From Psychopath to Love’s Creation

Posted: February 12, 2008 in life
Tags: , , , , , , , ,

We had a panel discussion the other day about the kind of troubled kids depicted in my book Stolen Boy and the film Alpha Dog. Somebody spoke about all the youth-related violence, and someone else wanted to know what we could do to stop it. And, of course, the first thing that came to my mind was the idea that love and compassion would be great places to begin, two of the greatest ways ever of staying out of harm’s way.

You see life’s philosophy is key when it comes to paving the way to our realities. If we believe we can make a difference in our lives-and to those around us-then we begin to put our energies into those difference-making decisions that we create. If we don’t believe we can change the course of our reality, then we tend to not concern ourselves with the repercussions of our actions, negative, or otherwise. We just act, believing that there is no relation to our ill actions and our negative reality in life.

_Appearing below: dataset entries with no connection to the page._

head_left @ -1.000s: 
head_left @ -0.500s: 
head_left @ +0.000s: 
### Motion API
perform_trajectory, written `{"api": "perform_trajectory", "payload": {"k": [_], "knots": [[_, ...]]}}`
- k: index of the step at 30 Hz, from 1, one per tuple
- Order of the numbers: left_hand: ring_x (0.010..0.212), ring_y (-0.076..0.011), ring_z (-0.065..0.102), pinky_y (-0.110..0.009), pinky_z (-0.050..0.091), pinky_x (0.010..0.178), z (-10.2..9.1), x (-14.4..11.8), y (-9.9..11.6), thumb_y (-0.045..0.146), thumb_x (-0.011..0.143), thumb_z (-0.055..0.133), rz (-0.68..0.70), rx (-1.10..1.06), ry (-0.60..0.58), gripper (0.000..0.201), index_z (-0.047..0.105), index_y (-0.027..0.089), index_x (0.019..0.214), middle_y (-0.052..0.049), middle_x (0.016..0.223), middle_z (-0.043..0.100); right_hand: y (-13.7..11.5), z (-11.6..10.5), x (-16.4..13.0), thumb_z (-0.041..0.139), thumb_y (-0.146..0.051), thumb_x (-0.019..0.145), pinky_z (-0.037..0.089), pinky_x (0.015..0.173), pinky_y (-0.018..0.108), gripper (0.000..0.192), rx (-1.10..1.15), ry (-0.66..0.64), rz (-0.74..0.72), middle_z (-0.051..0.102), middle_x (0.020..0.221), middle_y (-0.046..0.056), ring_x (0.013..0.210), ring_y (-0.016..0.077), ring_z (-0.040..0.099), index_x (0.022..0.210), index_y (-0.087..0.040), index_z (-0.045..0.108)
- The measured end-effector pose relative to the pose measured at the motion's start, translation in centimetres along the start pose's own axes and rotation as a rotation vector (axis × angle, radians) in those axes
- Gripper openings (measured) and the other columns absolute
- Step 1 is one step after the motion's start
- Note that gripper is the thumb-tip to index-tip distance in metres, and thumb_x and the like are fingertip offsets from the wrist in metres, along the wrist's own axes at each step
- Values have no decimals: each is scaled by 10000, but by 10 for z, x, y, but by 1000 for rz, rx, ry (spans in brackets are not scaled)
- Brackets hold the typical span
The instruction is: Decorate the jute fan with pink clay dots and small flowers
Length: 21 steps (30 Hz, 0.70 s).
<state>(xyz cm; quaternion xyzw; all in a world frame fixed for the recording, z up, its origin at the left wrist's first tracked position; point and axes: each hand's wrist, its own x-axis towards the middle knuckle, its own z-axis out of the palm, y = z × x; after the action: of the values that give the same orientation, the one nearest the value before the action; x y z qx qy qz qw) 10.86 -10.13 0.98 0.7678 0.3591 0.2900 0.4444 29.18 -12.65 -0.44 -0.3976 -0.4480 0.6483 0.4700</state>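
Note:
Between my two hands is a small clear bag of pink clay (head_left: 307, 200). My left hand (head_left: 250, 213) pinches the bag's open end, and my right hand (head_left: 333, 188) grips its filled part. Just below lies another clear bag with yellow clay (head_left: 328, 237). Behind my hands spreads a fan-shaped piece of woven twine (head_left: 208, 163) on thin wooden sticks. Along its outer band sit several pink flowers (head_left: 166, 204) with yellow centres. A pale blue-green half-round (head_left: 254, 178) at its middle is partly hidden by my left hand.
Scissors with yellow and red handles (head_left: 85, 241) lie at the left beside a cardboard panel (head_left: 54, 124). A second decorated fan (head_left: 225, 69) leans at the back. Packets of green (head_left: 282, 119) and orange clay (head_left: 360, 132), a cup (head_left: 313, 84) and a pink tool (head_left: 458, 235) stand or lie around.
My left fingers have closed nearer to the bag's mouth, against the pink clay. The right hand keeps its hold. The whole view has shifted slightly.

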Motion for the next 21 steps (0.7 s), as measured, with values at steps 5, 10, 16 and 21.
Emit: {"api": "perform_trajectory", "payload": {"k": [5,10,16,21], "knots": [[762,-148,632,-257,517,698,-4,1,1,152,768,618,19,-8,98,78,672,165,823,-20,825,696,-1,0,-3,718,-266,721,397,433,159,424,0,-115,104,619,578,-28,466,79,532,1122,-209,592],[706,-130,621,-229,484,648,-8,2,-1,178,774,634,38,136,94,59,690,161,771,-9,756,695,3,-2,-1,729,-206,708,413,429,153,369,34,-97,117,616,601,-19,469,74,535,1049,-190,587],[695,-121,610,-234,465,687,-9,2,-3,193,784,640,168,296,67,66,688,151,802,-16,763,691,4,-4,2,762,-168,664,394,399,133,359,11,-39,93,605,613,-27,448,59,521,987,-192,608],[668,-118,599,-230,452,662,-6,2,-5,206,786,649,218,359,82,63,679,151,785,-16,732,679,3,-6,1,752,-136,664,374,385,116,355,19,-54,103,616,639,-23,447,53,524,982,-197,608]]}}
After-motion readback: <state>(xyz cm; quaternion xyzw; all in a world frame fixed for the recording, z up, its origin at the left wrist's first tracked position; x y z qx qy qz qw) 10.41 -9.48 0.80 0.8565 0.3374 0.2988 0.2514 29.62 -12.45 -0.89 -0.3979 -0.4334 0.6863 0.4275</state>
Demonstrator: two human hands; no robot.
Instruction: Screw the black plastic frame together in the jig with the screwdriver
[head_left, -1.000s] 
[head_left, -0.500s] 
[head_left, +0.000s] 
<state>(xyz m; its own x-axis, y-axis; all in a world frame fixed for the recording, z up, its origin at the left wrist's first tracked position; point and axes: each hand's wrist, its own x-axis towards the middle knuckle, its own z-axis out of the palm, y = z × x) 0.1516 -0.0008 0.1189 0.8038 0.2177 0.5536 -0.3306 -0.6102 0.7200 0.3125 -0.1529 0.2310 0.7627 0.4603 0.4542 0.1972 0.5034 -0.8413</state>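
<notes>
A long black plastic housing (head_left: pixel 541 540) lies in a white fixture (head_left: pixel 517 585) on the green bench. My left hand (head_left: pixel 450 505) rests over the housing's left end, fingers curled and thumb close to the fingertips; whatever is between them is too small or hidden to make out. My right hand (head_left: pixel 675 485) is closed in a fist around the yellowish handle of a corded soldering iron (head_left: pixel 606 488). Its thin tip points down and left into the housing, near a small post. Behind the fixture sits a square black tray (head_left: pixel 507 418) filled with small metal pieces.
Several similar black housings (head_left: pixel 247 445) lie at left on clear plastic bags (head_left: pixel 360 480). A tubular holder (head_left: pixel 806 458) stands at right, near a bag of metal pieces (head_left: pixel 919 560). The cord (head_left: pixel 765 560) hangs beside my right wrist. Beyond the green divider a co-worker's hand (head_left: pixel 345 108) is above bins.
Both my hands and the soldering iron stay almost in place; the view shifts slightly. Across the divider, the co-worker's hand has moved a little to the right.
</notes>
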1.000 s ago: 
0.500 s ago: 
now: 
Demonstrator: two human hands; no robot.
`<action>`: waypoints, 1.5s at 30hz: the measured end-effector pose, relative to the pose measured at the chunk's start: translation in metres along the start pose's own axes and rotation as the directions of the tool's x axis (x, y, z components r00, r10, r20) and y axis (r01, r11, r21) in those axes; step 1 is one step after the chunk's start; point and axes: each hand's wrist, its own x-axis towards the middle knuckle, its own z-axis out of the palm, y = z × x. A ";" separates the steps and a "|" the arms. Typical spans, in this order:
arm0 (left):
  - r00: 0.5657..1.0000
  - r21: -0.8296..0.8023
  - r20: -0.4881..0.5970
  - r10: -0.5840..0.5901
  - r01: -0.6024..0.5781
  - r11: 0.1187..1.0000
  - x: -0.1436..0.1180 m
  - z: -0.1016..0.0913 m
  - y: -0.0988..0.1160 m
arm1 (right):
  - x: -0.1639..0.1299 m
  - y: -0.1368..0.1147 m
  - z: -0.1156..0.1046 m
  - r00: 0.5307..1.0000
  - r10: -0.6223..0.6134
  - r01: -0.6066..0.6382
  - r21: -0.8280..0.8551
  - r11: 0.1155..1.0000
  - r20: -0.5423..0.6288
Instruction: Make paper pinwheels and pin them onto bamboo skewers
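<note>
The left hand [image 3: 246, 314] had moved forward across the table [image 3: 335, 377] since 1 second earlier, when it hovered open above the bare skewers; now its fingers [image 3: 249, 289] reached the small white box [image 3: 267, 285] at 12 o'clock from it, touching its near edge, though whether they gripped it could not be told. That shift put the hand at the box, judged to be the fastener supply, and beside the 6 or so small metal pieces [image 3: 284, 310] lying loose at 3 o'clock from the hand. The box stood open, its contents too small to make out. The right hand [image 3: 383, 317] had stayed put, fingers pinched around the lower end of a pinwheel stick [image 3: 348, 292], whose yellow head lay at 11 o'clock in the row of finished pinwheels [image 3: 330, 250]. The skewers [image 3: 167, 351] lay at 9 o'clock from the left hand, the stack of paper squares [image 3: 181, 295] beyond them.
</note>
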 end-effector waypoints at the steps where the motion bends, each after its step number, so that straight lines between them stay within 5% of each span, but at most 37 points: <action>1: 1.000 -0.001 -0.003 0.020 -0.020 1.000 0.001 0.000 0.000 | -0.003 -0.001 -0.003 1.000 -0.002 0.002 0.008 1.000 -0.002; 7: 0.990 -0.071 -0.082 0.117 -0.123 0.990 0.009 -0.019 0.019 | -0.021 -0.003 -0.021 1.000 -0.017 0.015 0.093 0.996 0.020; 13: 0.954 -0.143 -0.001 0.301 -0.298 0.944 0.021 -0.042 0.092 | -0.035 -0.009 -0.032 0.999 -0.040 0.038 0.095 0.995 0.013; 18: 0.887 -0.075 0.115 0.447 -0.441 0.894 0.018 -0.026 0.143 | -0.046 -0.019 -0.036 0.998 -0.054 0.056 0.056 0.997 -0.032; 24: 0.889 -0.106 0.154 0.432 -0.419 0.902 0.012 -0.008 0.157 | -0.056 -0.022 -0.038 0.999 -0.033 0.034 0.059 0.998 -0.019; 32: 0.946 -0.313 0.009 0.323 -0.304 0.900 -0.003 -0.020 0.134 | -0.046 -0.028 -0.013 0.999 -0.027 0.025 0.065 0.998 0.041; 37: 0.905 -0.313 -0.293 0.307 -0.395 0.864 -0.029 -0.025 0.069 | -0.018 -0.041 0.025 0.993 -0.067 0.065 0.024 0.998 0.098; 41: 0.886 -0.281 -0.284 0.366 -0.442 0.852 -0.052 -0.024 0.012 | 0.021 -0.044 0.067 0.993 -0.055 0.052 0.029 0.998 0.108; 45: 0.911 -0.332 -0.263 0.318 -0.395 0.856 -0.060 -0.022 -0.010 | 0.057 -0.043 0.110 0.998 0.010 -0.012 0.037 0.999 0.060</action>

A discussion then took place that labeled these people who populated our stories as psychopathic in nature. I had to disagree. To me, the main characteristic of a psychopath is one who has no conscience. I disagreed with the laboratory analysis that all these participants, parents included, were psychopaths. Because they cared about what they were doing. They were devastated at the results. And they realized their lives would never be the same as a result thereof.

Does the fact that someone makes the horrible decision to take another’s life as an effort to protect one’s self and his family make him a psychopath who does not care about another human’s life? Probably not. But it does mean that this person has put his energies and consciousness into the wrong things. He could have changed the result by plugging different, more positive energies, into the equation. And he can do that at any time.

We can avoid violence just as easily as we can avoid the hatred, animosity, and the misery that afflicts so many of us. All we have to do is become something else. When we live through fear, as these kids did (fear of being hurt, fear of family being hurt, fear of going to prison for the rest of their lives), and we try to mask that fear with alcohol and drugs, we tend to attract into our lives what it is that we are fearing. We do this because we are manipulating the energies around us to coincide with the vibrations of our negative emotions.

But when we begin to tune out the violence and the fear of violence and the other negative aspects of our lives the process of reprogramming ourselves has begun. The key is to actually believe it. To believe that by not putting any energy into the violence or negative aspects of our lives, by not putting any thought whatsoever into them, then we begin to see our energy bucket fill with what it is that we want. But the key is to keep doing that. To keep visualizing the positive aspects that we want to become. To think and believe and expect the wonderful things that life has to offer. Only then will we begin to realize them.

We must keep telling ourselves what it is that we want to become. If we want love in our lives-and that’s a decision that we have to make-then we become love. Our daily mantra becomes “I am love.” “I am peace.” “I am happiness.” “I am everything that is beautiful under the universe.” And we start to train ourselves to bridge the path to greater effects in our lives.

But it all starts with us. Others can label us how they want. But that’s their labels, not ours. We do not have to live with their labels. We need to create our own. By becoming very peaceful, loving, tolerant, and compassionate creatures we begin to create beauty around us to replace the violence. And isn’t this what we’re all really striving for in the first place?